I am trying to extract all the duplicates based on the first column/index of my very large text/csv file (7+ GB / 100+ Million lines). Format is like so:

foo0:bar0
foo1:bar1
foo2:bar2


first column is any lowercase utf-8 string and the second column is any utf-8 string. I have been able to sort my file based on the first column and only the first column with:

sort -t':' -k1,1 filename.txt > output_sorted.txt


I have also been able to drop all duplicates with:

sort -t':' -u -k1,1 filename.txt > output_uniq_sorted.txt


These operations take 4-8 min.

I am now trying to extract all duplicates based on the first column and only the first column, to make sure all entries in the second columns are matching.

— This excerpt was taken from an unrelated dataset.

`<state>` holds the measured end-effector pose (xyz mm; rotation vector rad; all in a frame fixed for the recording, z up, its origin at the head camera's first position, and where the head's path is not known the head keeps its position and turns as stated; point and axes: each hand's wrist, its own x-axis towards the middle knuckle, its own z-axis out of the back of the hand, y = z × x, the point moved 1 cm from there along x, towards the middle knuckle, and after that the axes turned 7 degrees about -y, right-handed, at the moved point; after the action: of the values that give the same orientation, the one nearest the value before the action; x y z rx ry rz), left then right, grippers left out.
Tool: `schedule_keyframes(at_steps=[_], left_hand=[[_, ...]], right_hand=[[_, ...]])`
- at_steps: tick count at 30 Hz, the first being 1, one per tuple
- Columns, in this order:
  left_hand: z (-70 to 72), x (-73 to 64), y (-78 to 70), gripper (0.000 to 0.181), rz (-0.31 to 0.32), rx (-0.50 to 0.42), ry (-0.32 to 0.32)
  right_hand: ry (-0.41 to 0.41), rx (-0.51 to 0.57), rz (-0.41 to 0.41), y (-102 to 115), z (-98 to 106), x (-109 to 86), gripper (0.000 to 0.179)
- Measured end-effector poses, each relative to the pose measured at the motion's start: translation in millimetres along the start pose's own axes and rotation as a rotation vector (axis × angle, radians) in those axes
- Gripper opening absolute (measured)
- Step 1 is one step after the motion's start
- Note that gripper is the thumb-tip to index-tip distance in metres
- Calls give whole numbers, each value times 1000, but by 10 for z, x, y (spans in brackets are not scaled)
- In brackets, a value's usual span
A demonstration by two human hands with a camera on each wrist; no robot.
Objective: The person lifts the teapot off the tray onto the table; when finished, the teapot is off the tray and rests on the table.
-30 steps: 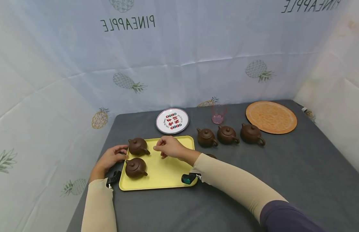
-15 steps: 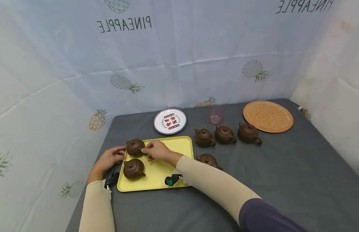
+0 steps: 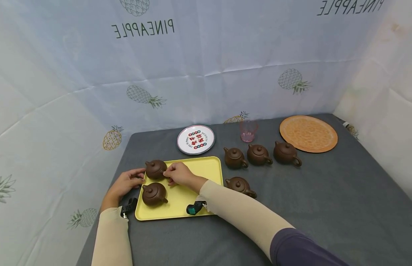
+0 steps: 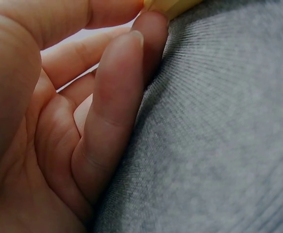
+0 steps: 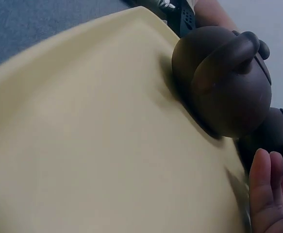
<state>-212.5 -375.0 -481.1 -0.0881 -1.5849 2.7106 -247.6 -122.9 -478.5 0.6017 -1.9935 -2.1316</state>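
Note:
My right hand (image 3: 181, 173) pinches the handle of the far brown teapot (image 3: 155, 169), which sits at the far left corner of the yellow tray (image 3: 192, 203). In the right wrist view, the loose fingers (image 5: 261, 177) stand in front of that teapot and partly hide it. A second brown teapot (image 3: 154, 194) stands just nearer on the tray, its handle (image 5: 226, 60) plain in the right wrist view. At the tray's left edge, my left hand (image 3: 126, 183) grips the rim between thumb and fingers; the left wrist view shows only a bit of the yellow rim (image 4: 177, 6).
Several more brown teapots, one (image 3: 239, 184) close to the tray's right edge, stand on the grey cloth (image 3: 326, 207). Behind are a printed white plate (image 3: 196, 139), a pink clear cup (image 3: 248, 133) and a round orange-brown mat (image 3: 308, 133). Pineapple-print curtains enclose the table.
My right hand has moved left across the tray to the far teapot's handle. The left hand stays at the tray's edge. The teapot right of the tray has come out from behind the right arm.

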Motion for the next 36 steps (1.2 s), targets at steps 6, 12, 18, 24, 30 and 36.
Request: schedule_keyframes(at_steps=[6,12,18,24,30,36], left_hand=[[1,32,74,56,-1,2,-4],[-2,28,61,56,7,2,-8],[-5,39,76,55,-1,14,-13],[-4,25,58,56,2,0,-10],[5,29,67,56,0,-9,-4],[-3,31,63,56,-4,-7,-1]], right_hand=[[-6,28,-30,-41,-22,21,17],[-1,-4,-10,-40,-45,17,18],[2,11,-3,-12,-49,-2,17],[11,18,1,29,-35,-57,18],[6,-29,27,58,13,-94,18],[3,-65,48,104,132,-141,19]])
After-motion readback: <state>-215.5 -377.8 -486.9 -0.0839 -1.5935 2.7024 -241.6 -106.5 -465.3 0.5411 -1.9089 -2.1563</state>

I think I can achieve this with
awk
with this code:

BEGIN { FS = ":" }
{
count[$1]++;

if (count[$1] == 1){
first[$1] = $0;
}

if (count[$1] == 2){
print first[$1];
}

if (count[$1] > 1){
print $0;
}
}


running it with:

awk -f awk.dups input_sorted.txt > output_dup.txt


Now the problem is this takes way to long 3+hours and not yet done. I know
uniq
can get all duplicates with something like:

uniq -D sorted_file.txt > output_dup.txt


The problem is specifying the delimiter and only using the first column. I know
uniq
has a
-f N
to skip the first
N
fields. Is there a way to get these results without having to change/process my data? Is there another tool the could accomplish this? I have already used python + pandas with read_csv and getting the duplicates but this leads to errors (segmentation fault) and this is not efficient since I shouldn't have to load all the data in memory since the data is sorted. I have decent hardware


  • i7-4700HQ

  • 16GB ram

  • 256GB ssd samsung 850 pro



Anything that can help is welcome,
Thanks.

SOLUTION FROM BELOW

Using:

awk -F: '{if(p!=$1){p=$1; c=0; p0=$0} else c++} c==1{print p0} c'


with the command
time
I get the following performance.

real 0m46.058s
user 0m40.352s
sys 0m2.984s

Answer

If your file is already sorted you don't need to store more than one line, try this

$ awk -F: '{if(p!=$1){p=$1; c=0; p0=$0} else c++} c==1{print p0} c' sorted.input

If you try this please post the timings...